What is expected |
Below are the records; repeat them in full, exactly.

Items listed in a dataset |
******

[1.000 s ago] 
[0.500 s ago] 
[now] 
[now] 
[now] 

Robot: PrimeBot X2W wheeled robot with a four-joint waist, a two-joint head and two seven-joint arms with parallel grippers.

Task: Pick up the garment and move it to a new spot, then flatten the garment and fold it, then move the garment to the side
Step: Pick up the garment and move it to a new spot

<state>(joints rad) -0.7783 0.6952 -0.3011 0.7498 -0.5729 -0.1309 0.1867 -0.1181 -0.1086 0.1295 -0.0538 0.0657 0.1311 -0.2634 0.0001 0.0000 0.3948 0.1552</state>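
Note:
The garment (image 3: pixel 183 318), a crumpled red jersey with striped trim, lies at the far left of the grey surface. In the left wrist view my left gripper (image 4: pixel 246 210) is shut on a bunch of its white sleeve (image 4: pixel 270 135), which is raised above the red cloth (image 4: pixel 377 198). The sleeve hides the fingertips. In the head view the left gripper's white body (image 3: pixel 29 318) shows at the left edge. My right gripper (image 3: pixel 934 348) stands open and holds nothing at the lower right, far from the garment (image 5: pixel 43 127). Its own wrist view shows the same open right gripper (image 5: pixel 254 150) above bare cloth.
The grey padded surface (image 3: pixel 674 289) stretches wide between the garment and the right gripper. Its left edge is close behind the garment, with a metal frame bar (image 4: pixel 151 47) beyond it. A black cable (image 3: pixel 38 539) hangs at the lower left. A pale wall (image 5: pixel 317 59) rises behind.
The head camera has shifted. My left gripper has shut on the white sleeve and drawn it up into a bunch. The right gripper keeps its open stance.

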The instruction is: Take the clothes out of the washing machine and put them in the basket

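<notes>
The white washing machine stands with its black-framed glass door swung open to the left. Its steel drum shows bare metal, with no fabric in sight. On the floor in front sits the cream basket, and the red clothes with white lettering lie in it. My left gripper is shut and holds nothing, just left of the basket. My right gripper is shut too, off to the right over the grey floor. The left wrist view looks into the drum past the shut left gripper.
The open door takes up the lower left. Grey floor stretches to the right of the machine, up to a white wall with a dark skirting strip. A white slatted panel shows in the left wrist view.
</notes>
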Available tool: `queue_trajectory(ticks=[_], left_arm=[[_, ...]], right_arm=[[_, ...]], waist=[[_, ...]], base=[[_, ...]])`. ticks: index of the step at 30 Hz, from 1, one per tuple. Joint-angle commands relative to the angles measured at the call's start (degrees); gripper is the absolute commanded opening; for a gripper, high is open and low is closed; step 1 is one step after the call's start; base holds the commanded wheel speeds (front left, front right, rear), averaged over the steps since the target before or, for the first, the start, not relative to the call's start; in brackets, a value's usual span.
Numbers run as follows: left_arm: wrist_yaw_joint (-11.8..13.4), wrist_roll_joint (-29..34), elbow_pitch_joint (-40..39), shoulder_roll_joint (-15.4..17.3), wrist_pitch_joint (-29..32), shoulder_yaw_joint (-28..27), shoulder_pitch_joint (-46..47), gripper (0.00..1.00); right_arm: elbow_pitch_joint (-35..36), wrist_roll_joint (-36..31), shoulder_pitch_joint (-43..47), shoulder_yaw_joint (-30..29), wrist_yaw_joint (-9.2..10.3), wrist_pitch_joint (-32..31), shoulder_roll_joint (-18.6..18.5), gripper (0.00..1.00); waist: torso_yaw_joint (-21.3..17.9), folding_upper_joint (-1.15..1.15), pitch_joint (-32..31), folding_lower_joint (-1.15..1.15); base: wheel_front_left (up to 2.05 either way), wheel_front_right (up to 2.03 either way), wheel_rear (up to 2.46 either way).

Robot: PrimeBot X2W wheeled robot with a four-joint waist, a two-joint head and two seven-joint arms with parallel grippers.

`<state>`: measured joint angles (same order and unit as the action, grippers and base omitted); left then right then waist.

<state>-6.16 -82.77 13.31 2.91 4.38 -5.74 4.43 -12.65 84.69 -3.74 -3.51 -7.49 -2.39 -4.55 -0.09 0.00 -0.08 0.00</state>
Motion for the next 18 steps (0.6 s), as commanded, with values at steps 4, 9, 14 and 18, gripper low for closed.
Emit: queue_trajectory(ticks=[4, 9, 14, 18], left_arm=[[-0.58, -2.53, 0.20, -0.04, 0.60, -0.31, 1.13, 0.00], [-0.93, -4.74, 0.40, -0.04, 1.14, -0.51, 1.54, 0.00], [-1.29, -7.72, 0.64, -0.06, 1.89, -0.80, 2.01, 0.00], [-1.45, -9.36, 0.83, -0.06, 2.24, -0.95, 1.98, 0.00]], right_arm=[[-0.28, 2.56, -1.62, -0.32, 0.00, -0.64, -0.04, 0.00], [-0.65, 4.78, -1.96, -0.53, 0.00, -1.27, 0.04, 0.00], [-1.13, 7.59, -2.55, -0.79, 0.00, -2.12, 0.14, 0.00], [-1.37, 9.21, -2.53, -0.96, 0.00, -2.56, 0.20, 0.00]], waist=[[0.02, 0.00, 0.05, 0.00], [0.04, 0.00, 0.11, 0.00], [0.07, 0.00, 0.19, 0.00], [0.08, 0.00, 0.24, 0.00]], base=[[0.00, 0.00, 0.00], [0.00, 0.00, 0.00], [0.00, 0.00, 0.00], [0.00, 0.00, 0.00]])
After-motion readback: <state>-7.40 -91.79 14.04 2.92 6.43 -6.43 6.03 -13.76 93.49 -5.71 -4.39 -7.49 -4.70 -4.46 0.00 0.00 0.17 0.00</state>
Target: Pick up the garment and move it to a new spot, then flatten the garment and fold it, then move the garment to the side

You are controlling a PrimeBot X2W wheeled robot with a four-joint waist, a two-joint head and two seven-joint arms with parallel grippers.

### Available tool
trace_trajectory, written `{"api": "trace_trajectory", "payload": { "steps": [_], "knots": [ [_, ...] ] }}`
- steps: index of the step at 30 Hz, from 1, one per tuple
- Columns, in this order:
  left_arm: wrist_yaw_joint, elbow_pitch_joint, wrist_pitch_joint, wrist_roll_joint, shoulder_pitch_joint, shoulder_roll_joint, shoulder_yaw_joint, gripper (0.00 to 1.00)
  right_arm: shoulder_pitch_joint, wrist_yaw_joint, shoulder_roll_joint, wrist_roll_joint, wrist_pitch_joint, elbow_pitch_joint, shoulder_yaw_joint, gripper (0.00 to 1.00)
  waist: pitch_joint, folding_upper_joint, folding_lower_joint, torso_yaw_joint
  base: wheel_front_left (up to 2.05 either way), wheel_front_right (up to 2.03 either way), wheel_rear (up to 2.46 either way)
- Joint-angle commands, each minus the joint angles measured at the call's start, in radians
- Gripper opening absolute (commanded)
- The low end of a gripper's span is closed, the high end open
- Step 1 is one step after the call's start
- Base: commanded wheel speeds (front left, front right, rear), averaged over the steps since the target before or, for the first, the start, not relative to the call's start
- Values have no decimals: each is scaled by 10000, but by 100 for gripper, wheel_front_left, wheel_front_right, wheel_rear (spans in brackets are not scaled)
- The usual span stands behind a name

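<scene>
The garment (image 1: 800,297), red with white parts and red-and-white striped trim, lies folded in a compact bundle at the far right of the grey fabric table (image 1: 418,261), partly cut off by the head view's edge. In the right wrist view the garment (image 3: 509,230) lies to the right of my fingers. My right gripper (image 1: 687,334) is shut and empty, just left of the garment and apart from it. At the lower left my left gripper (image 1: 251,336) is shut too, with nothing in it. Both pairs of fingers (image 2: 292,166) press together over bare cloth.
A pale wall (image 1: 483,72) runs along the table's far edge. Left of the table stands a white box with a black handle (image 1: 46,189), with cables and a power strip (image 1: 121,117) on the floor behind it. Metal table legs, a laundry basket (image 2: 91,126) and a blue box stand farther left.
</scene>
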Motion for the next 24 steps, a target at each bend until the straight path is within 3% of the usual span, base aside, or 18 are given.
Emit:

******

Exercise solution |
[1.000 s ago] 
[0.500 s ago] 
[now] 
[now] 
[now] 

Robot: PrimeBot X2W wheeled robot with a four-joint waist, a two-joint head and two seven-joint arms with parallel grippers.

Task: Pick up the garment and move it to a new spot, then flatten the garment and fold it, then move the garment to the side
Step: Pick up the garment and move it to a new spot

<state>(joints rad) -0.7783 0.6952 -0.3011 0.7498 -0.5729 -0.1309 0.1867 -0.1181 -0.1086 0.1295 -0.0538 0.0657 0.1311 -0.2634 0.0001 0.0000 0.3948 0.1552</state>
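Note:
The garment (image 3: pixel 183 318), a crumpled red jersey with striped trim, lies at the far left of the grey surface. In the left wrist view my left gripper (image 4: pixel 246 210) is shut on a bunch of its white sleeve (image 4: pixel 270 135), which is raised above the red cloth (image 4: pixel 377 198). The sleeve hides the fingertips. In the head view the left gripper's white body (image 3: pixel 29 318) shows at the left edge. My right gripper (image 3: pixel 934 348) stands open and holds nothing at the lower right, far from the garment (image 5: pixel 43 127). Its own wrist view shows the same open right gripper (image 5: pixel 254 150) above bare cloth.
The grey padded surface (image 3: pixel 674 289) stretches wide between the garment and the right gripper. Its left edge is close behind the garment, with a metal frame bar (image 4: pixel 151 47) beyond it. A black cable (image 3: pixel 38 539) hangs at the lower left. A pale wall (image 5: pixel 317 59) rises behind.
The head camera has shifted. My left gripper has shut on the white sleeve and drawn it up into a bunch. The right gripper keeps its open stance.
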
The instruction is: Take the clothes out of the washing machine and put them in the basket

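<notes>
The white washing machine stands with its black-framed glass door swung open to the left. Its steel drum shows bare metal, with no fabric in sight. On the floor in front sits the cream basket, and the red clothes with white lettering lie in it. My left gripper is shut and holds nothing, just left of the basket. My right gripper is shut too, off to the right over the grey floor. The left wrist view looks into the drum past the shut left gripper.
The open door takes up the lower left. Grey floor stretches to the right of the machine, up to a white wall with a dark skirting strip. A white slatted panel shows in the left wrist view.
</notes>
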Available tool: `queue_trajectory(ticks=[_], left_arm=[[_, ...]], right_arm=[[_, ...]], waist=[[_, ...]], base=[[_, ...]])`. ticks: index of the step at 30 Hz, from 1, one per tuple. Joint-angle commands relative to the angles measured at the call's start (degrees); gripper is the absolute commanded opening; for a gripper, high is open and low is closed; step 1 is one step after the call's start; base holds the commanded wheel speeds (front left, front right, rear), averaged over the steps since the target before or, for the first, the start, not relative to the call's start; in brackets, a value's usual span.
Numbers run as follows: left_arm: wrist_yaw_joint (-11.8..13.4), wrist_roll_joint (-29..34), elbow_pitch_joint (-40..39), shoulder_roll_joint (-15.4..17.3), wrist_pitch_joint (-29..32), shoulder_yaw_joint (-28..27), shoulder_pitch_joint (-46..47), gripper (0.00..1.00); right_arm: elbow_pitch_joint (-35..36), wrist_roll_joint (-36..31), shoulder_pitch_joint (-43..47), shoulder_yaw_joint (-30..29), wrist_yaw_joint (-9.2..10.3), wrist_pitch_joint (-32..31), shoulder_roll_joint (-18.6..18.5), gripper (0.00..1.00); waist: torso_yaw_joint (-21.3..17.9), folding_upper_joint (-1.15..1.15), pitch_joint (-32..31), folding_lower_joint (-1.15..1.15); base: wheel_front_left (up to 2.05 either way), wheel_front_right (up to 2.03 either way), wheel_rear (up to 2.46 either way).

Robot: PrimeBot X2W wheeled robot with a four-joint waist, a two-joint head and two seven-joint arms with parallel grippers.

`<state>`: measured joint angles (same order and unit as the action, grippers and base omitted); left then right then waist.

<state>-6.16 -82.77 13.31 2.91 4.38 -5.74 4.43 -12.65 84.69 -3.74 -3.51 -7.49 -2.39 -4.55 -0.09 0.00 -0.08 0.00</state>
Motion for the next 18 steps (0.6 s), as commanded, with values at steps 4, 9, 14 and 18, gripper low for closed.
Emit: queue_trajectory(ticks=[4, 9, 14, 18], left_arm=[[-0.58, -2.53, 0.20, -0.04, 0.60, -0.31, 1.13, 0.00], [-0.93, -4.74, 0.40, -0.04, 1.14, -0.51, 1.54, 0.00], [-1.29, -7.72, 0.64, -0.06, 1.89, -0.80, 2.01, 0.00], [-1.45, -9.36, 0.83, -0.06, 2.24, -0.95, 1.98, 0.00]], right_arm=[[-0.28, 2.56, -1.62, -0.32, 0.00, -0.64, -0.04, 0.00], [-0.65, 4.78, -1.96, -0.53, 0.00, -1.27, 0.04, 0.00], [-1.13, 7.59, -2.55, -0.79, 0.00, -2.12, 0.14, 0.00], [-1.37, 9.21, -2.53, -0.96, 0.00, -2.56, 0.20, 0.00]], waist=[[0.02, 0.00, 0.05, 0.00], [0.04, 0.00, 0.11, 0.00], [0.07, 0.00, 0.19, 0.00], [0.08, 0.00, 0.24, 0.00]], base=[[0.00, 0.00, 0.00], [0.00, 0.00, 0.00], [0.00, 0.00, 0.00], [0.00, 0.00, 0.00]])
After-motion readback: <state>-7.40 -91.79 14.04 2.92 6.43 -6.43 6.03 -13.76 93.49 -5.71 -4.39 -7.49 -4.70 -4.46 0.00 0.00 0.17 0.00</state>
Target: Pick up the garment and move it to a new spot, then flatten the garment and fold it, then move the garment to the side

You are controlling a PrimeBot X2W wheeled robot with a four-joint waist, a two-joint head and two seven-joint arms with parallel grippers.

### Available tool
trace_trajectory, written `{"api": "trace_trajectory", "payload": { "steps": [_], "knots": [ [_, ...] ] }}`
- steps: index of the step at 30 Hz, from 1, one per tuple
- Columns, in this order:
  left_arm: wrist_yaw_joint, elbow_pitch_joint, wrist_pitch_joint, wrist_roll_joint, shoulder_pitch_joint, shoulder_roll_joint, shoulder_yaw_joint, gripper (0.00 to 1.00)
  right_arm: shoulder_pitch_joint, wrist_yaw_joint, shoulder_roll_joint, wrist_roll_joint, wrist_pitch_joint, elbow_pitch_joint, shoulder_yaw_joint, gripper (0.00 to 1.00)
  waist: pitch_joint, folding_upper_joint, folding_lower_joint, torso_yaw_joint
  base: wheel_front_left (up to 2.05 either way), wheel_front_right (up to 2.03 either way), wheel_rear (up to 2.46 either way)
- Joint-angle commands, each minus the joint angles measured at the call's start, in radians
- Gripper opening absolute (commanded)
- The low end of a gripper's span is closed, the high end open
- Step 1 is one step after the call's start
- Base: commanded wheel speeds (front left, front right, rear), averaged over the steps since the target before or, for the first, the start, not relative to the call's start
- Values have no decimals: each is scaled by 10000, but by 100 for gripper, wheel_front_left, wheel_front_right, wheel_rear (spans in brackets are not scaled)
- The usual span stands behind a name

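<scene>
The garment (image 1: 800,297), red with white parts and red-and-white striped trim, lies folded in a compact bundle at the far right of the grey fabric table (image 1: 418,261), partly cut off by the head view's edge. In the right wrist view the garment (image 3: 509,230) lies to the right of my fingers. My right gripper (image 1: 687,334) is shut and empty, just left of the garment and apart from it. At the lower left my left gripper (image 1: 251,336) is shut too, with nothing in it. Both pairs of fingers (image 2: 292,166) press together over bare cloth.
A pale wall (image 1: 483,72) runs along the table's far edge. Left of the table stands a white box with a black handle (image 1: 46,189), with cables and a power strip (image 1: 121,117) on the floor behind it. Metal table legs, a laundry basket (image 2: 91,126) and a blue box stand farther left.
</scene>
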Motion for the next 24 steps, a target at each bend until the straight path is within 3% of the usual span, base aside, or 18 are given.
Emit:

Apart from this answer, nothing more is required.